Each line below that holds the word "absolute" counts toward the answer; reply with the total number only.

■ ■ ■ ■ ■ ■ ■

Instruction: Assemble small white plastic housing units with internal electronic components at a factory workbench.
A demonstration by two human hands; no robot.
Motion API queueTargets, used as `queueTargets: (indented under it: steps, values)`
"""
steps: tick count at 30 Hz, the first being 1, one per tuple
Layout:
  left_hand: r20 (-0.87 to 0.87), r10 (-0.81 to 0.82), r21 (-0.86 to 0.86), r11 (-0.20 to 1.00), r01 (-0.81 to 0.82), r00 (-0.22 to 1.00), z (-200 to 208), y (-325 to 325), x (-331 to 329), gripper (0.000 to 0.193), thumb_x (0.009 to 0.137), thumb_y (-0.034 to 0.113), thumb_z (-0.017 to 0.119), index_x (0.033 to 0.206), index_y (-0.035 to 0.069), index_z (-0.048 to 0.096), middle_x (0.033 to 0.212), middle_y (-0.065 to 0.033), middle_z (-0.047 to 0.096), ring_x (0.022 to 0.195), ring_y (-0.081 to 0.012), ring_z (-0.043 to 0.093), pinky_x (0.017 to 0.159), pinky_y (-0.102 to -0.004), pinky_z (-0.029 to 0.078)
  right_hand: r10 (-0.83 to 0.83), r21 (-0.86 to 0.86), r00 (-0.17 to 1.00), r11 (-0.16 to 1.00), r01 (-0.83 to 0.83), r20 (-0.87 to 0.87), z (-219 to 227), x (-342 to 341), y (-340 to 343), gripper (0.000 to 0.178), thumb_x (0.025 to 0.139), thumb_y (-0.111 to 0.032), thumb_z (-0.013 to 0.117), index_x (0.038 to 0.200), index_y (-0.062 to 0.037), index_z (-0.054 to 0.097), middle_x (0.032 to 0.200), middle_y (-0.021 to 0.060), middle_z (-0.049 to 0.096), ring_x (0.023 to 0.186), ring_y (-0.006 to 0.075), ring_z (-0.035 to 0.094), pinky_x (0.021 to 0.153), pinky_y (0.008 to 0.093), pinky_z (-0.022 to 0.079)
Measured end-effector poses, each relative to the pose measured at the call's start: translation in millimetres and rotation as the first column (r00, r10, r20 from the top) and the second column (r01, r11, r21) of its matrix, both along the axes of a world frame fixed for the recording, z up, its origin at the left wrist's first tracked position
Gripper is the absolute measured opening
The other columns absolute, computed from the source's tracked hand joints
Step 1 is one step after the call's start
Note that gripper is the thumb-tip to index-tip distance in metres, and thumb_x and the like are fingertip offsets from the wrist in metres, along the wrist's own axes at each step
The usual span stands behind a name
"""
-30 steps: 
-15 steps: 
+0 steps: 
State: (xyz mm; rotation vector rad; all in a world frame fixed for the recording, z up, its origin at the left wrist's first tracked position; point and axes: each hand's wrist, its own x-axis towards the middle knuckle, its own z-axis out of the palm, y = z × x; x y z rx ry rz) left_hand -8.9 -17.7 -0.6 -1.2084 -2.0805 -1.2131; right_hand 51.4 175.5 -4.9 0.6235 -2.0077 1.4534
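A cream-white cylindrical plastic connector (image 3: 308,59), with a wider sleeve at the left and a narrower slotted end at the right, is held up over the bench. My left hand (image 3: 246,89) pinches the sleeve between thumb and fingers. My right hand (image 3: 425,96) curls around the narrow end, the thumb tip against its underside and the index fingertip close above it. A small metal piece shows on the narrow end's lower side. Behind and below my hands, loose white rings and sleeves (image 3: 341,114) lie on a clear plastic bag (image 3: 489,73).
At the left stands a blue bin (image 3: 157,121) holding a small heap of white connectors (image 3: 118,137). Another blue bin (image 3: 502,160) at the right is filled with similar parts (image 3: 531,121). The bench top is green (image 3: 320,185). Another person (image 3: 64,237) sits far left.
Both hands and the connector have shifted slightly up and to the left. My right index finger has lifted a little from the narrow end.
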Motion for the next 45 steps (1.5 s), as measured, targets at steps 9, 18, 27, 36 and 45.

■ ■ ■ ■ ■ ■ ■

• _Response to this exercise_:
2